I’d be willing to say that most, if not all, customer service is perceived to lie in the hands of call centers, as opposed to product development teams. In reality, the call centers are intended to handle front-end, simple, and frequently asked concerns in addition to handling the influx of complaints in faulty services. In my experience, most call centers don’t get the resources or even the respect they deserve because call centers aren’t encouraged to have true two-way communication with the company.
So, where does this leave customers? Most people often feel emotionally satisfied when they can call in and communicate with a friendly representative who can acknowledge their concerns and address them. Where as, in non-linear support, consumers may not be able to articulate their problem on their own in a detailed fashion so they are left with an emotional and logical void to the problem they might experience. Consumers have become accustomed to contacting the many different entities of a company — from calling their customer service phone number(s), e-mailing them, to engaging regulatory authorities (if a large company).
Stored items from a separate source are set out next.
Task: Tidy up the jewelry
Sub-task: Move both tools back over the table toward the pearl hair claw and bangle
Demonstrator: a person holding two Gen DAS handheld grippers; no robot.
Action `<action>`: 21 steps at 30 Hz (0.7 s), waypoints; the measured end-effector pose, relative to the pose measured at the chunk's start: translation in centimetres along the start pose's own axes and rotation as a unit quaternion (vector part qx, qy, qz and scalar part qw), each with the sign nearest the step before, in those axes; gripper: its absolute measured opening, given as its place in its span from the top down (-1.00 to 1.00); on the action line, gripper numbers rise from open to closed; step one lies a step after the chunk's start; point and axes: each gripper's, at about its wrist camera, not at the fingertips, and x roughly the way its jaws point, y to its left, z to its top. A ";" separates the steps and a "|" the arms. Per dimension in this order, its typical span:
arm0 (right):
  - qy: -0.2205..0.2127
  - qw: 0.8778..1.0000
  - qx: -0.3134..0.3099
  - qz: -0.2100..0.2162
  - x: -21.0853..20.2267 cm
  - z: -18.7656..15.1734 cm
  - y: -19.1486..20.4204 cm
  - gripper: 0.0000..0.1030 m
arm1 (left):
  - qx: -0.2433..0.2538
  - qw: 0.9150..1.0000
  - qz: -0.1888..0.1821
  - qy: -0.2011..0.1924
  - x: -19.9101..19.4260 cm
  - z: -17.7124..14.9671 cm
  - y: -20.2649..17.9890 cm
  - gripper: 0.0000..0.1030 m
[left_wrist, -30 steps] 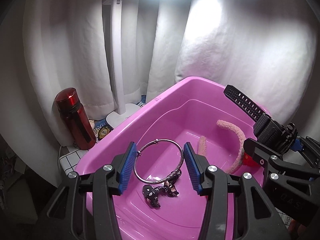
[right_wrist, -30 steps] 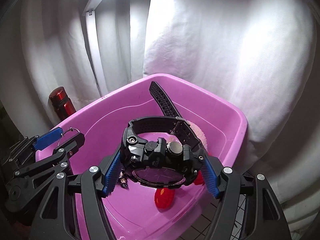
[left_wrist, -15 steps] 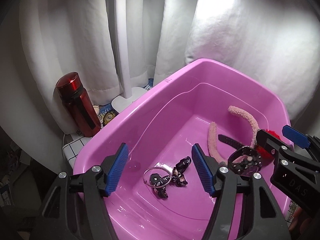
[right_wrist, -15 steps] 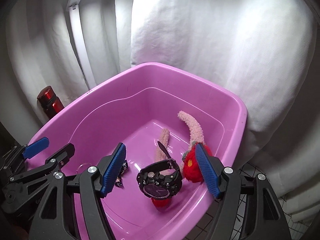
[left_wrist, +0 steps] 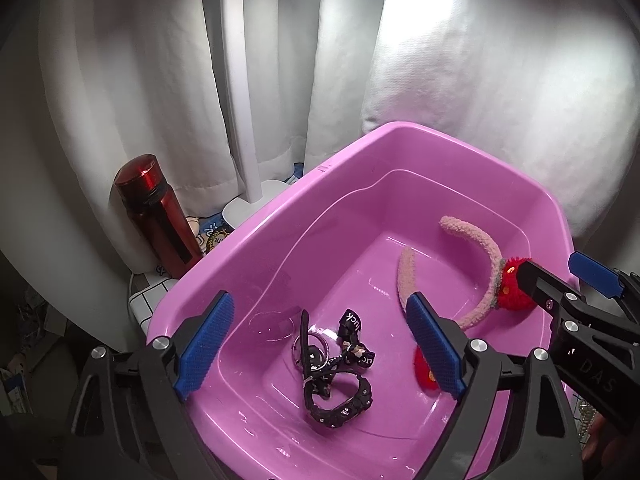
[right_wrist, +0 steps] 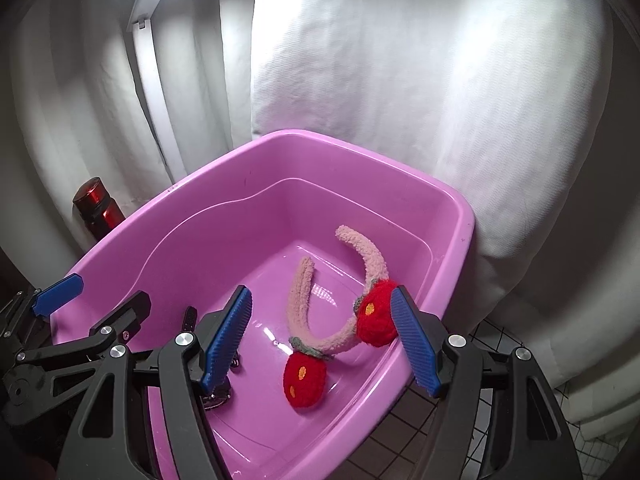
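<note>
Left tool (left_wrist: pixel 318 350) hovering above the glossy pink plastic tub (left_wrist: pixel 256 236), jaws just spread wide, nothing between them; right tool (right_wrist: pixel 322 338) likewise released and empty over the tub's right half; both angled down into the basin. Best practice at this stage, by the look of it: lifting straight up and clear of the rim, no brushing the pile. On the tub floor, a chunky black rubber-strapped wristwatch (left_wrist: pixel 340 400) touching a thin silver bangle (left_wrist: pixel 310 350) and a black printed band (left_wrist: pixel 352 344); well to the right, a fuzzy pink headband with two red woolly strawberries (right_wrist: pixel 340 320). Outside, a red metal bottle (left_wrist: pixel 156 216) beside a white lamp stand (left_wrist: pixel 240 120).
</note>
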 end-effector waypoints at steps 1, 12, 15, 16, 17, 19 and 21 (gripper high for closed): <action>0.000 1.000 0.001 -0.001 -0.1 -0.1 -0.1 -0.34 | 0.000 1.000 -0.001 -0.001 -0.1 0.0 -0.1 -0.67; -0.008 1.000 0.009 -0.007 -1.5 -0.8 -0.9 -0.34 | 0.001 1.000 -0.003 -0.008 -1.8 -0.6 -0.4 -0.68; -0.011 1.000 0.013 -0.008 -2.0 -1.1 -1.2 -0.34 | 0.004 1.000 -0.003 -0.008 -2.2 -0.9 -0.7 -0.68; -0.011 1.000 0.014 -0.008 -2.2 -1.2 -1.3 -0.34 | 0.006 1.000 -0.003 -0.008 -2.3 -1.0 -0.7 -0.68; -0.012 1.000 0.016 -0.009 -2.3 -1.3 -1.4 -0.34 | 0.007 1.000 -0.003 -0.009 -2.5 -1.1 -0.8 -0.68; -0.014 1.000 0.019 -0.009 -2.8 -1.7 -1.7 -0.34 | 0.009 1.000 -0.004 -0.010 -2.8 -1.3 -1.0 -0.68; -0.016 1.000 0.023 -0.010 -3.2 -2.1 -2.1 -0.34 | 0.010 1.000 -0.006 -0.011 -3.3 -1.5 -1.3 -0.68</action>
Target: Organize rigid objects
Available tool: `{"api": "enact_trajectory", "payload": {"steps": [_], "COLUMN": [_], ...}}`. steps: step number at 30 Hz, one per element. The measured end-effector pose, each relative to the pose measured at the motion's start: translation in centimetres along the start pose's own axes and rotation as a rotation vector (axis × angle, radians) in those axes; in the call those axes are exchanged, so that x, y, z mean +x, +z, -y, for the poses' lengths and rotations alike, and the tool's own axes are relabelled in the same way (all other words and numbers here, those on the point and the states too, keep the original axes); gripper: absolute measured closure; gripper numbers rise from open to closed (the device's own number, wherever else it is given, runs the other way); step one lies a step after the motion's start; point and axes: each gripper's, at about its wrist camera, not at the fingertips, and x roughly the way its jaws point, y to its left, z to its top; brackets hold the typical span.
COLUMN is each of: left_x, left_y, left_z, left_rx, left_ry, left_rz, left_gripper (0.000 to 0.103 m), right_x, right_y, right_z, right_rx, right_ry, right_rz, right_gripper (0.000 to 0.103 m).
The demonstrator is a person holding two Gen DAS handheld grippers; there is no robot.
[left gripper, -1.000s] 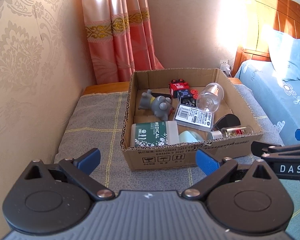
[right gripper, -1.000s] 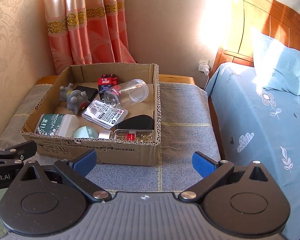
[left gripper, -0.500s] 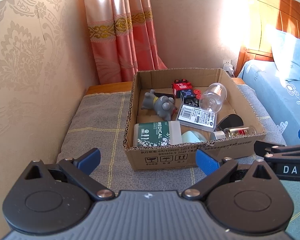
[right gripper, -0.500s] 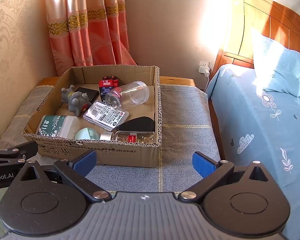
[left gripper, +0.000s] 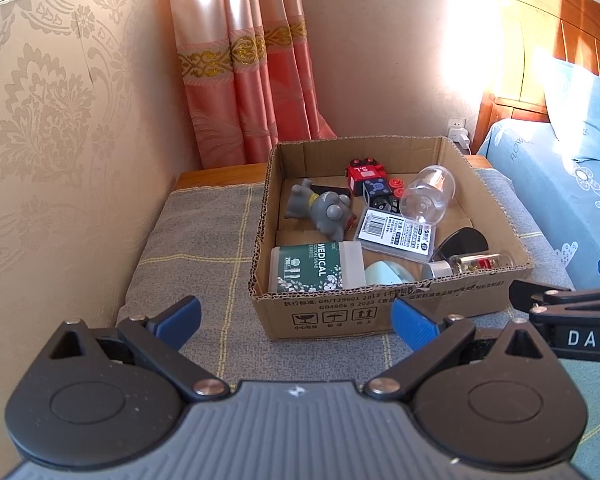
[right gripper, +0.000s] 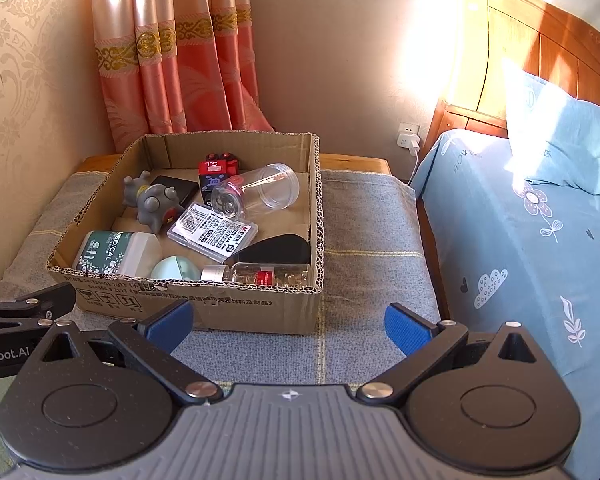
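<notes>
A shallow cardboard box (left gripper: 380, 312) (right gripper: 220, 312) on a grey cloth-covered table holds several rigid items: a grey toy figure (left gripper: 324, 212) (right gripper: 152, 204), a green MEDICAL swab tub (left gripper: 312, 268) (right gripper: 108, 252), a clear plastic jar (left gripper: 428, 196) (right gripper: 256, 194), a labelled flat case (left gripper: 396, 232) (right gripper: 212, 232), a red-and-black toy (left gripper: 366, 180), a small glass bottle (left gripper: 476, 262) (right gripper: 268, 274), a mint round thing (right gripper: 176, 268) and a black oval (right gripper: 276, 246). My left gripper (left gripper: 296, 320) and right gripper (right gripper: 288, 322) are both open and empty, just in front of the box.
A patterned wall (left gripper: 60, 140) stands at the left, a pink curtain (left gripper: 252, 80) behind. A bed with a blue sheet (right gripper: 520, 240) and wooden headboard lies to the right. Bare grey cloth (left gripper: 204, 240) lies left of the box and also right of it (right gripper: 368, 240).
Both grippers have drawn back and risen slightly, so the box sits a little farther and more of the table shows. Both stay open; nothing in the box moved.
</notes>
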Motion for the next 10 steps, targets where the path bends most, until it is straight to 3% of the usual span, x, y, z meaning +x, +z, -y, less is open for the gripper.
{"api": "enact_trajectory", "payload": {"steps": [10], "left_x": [-0.31], "left_y": [0.03], "left_z": [0.22], "left_rx": [0.000], "left_ry": [0.003], "left_rz": [0.003], "left_gripper": [0.002], "right_x": [-0.31], "right_y": [0.02], "right_z": [0.04], "right_rx": [0.003], "right_ry": [0.001], "right_rz": [0.007], "right_gripper": [0.000]}}
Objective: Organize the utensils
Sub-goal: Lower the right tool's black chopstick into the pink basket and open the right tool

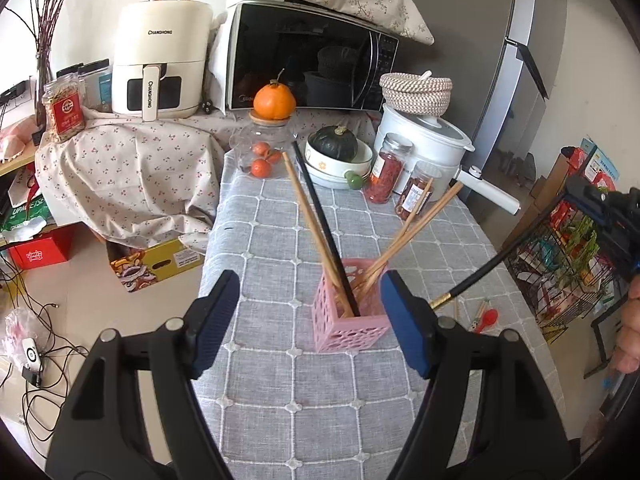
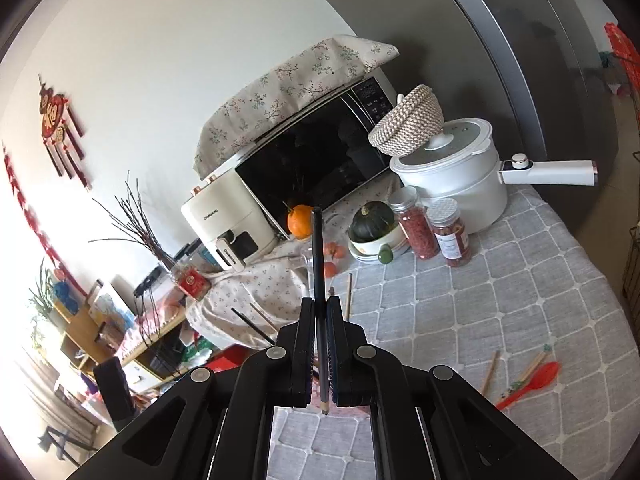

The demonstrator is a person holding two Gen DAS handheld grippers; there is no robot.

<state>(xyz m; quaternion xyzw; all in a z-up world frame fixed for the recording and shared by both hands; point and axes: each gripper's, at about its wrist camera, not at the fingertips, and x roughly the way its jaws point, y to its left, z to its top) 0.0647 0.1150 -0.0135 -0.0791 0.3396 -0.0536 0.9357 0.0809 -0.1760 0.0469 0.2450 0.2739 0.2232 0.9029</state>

One way to close the gap in this customer service experience is to first identify all the key stakeholders in a product’s or service’s design, delivery and support all on the same page. Then, align them with the current challenges and opportunities to tackle. Literally, letting people fully engage internally to address consumer’s needs and using the call center as a way to extend their visibility, not obscure it. And finally, give credit where due in the organization so everyone can observe the progress made in addressing challenges. This allows all levels of support to communicate effectively with users; while providing accountability for outstanding issues.
In essence, as a service provider, everyone should be serving their users no matter how small or insignificant the changes they individually produce. More philosophically, if everyone puts their best foot forward for consumers in an organization, “super-serving” their needs from the moment of product design to the triage of problems — customers will pay it forward with years of tenured dedication and promotion of the company in question with their networks such as friends, family, co-workers.
I know this was rather long long to explain, but this is why customer service is more than just call centers. It’s a horizontal that all applies universally in any organization that aims engage consumers in a positive way. Be their advocate.